Nestled in amongst some trees and long stretches of highway is a community which has over the past couple of years been building a small oasis by bringing some music to their laid back part of the state in Louisiana. A hidden little gem known as the Bogalusa Blues & Heritage Festival, it doesn’t need superman acts to waltz into town and lay down a lot of rock star attitude. They don’t need spray painted pop singers or football length stage acreage. No, all this little festival has to offer is good music, good food and people having a good time.
Jumping up on their third year of existence with both feet kicking, organizers brought in enough talent to light up the streetlamps on Bourbon Street all night long. All the performers brought their A+ games because these were their people, the ones who they see supporting them year after year, whether in cramped-together hot boxes like Tipitinas or the massive grounds of the New Orleans Jazz & Heritage Festival. The people dancing and bopping to Jumpin’ Johnny Sansone and swaying to Ruthie Foster deserve the best of what they know how to do. What better time to cook up the mojo than in their own backyard.
The festival kicked off on a hot Friday night with Walter Wolfman Washington and Paul Thorn and bled into Saturday with Big George Brock dressed to a T in black and red, just like a good bluesman with a catty smile and twinkle in his eye. Sansone began his set sneaking into the crowd with his harmonica and blowing a hole in the sky. Bringing out Chief Monk Boudreaux & The Golden Eagles was icing on his sweat-drenched cake. Slide guitar playing was elixir of the gods as both Mike Zito and Bobby Schneck Jr came alive to rain some southern hot blues down onto our already whipped up overheated souls.
Driving straight down from St Louis following an into the wee hours gig, Devon Allman, lately of the New Orleans born Royal Southern Brotherhood, summoned the crowd as close as they could get and proceeded to knock out a blistering set as the sun faded in and out of clouds that never brought the rain but welcome relief from the humidity.
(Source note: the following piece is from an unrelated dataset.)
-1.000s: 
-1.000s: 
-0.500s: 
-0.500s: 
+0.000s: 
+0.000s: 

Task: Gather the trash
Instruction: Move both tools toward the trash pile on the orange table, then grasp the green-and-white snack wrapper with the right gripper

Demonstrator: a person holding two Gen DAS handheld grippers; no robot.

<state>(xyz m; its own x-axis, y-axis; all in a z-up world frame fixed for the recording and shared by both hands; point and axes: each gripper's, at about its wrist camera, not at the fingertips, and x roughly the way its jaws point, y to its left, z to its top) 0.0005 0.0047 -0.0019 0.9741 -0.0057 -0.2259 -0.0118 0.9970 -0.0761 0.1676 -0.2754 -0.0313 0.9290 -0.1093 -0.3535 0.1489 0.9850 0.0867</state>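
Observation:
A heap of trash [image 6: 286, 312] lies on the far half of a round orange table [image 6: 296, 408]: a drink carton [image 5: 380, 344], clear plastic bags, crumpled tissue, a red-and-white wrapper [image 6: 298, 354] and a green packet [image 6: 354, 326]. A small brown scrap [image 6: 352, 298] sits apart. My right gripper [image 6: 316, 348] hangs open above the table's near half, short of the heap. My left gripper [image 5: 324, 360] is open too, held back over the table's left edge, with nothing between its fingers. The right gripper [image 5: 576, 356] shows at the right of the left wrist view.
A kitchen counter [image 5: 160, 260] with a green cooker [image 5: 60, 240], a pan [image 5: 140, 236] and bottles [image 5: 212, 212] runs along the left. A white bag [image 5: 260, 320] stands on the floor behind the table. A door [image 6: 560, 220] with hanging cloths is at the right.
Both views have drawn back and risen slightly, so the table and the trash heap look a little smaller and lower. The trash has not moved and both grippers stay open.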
Ruthie Foster followed Allman with a jolt of solemn-tinged blues, summoning a fire before she was all done. And then JJ Grey & Mofro ended the whole shebang with a can of whip ass.
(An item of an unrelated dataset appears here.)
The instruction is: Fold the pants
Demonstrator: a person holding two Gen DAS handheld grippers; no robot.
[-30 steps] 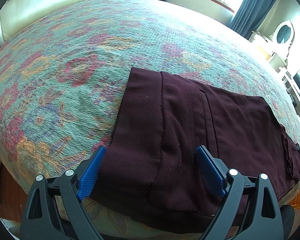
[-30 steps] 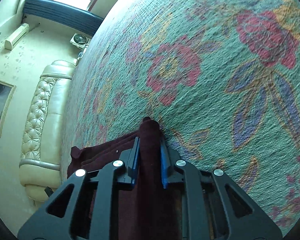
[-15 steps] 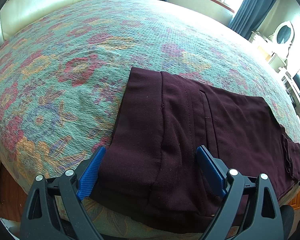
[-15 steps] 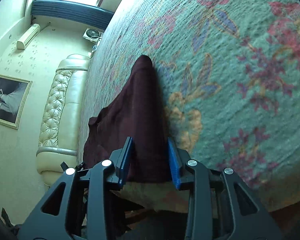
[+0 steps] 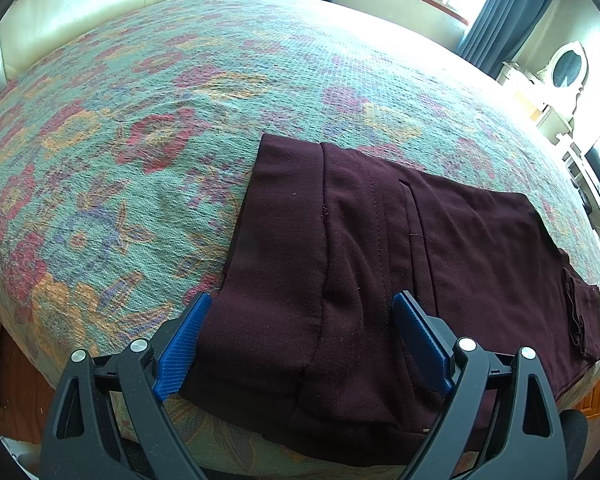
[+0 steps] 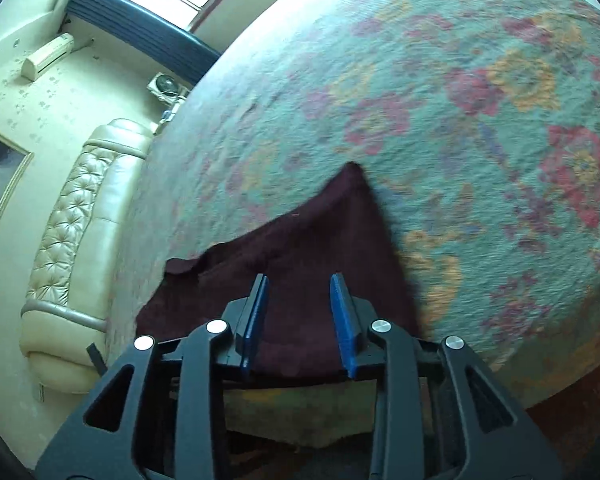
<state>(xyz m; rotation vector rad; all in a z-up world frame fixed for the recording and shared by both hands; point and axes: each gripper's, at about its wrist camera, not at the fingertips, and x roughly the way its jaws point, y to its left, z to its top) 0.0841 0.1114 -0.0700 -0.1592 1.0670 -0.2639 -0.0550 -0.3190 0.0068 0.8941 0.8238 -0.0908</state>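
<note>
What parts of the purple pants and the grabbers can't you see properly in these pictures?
- Left wrist view: the near edge of the pants is hidden behind the open left gripper.
- Left wrist view: the layers under the top of the pants are covered.
- Right wrist view: the pants and bedspread are smeared by motion blur.
- Right wrist view: the opening right gripper hides the cloth edge beneath it; nothing looks pinched.

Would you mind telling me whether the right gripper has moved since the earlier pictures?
Yes: the right gripper has backed away, jaws opening, from the dark maroon pants on the floral bedspread.
</note>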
The grounds also included a smaller stage near the pond, where the Mandeville High Jazz Band and Keenan Knight performed, as well as plenty activities for the kids, including a fun harmonica workshop.
After this weekend, the Bogalusa Blues & Heritage Festival won’t be much of a secret anymore. With this year drawing an even bigger crowd in attendance, word is going to spread like wildfire to come out for two days of feasting on blues, boogie and booze. I mean, what more could you ask for.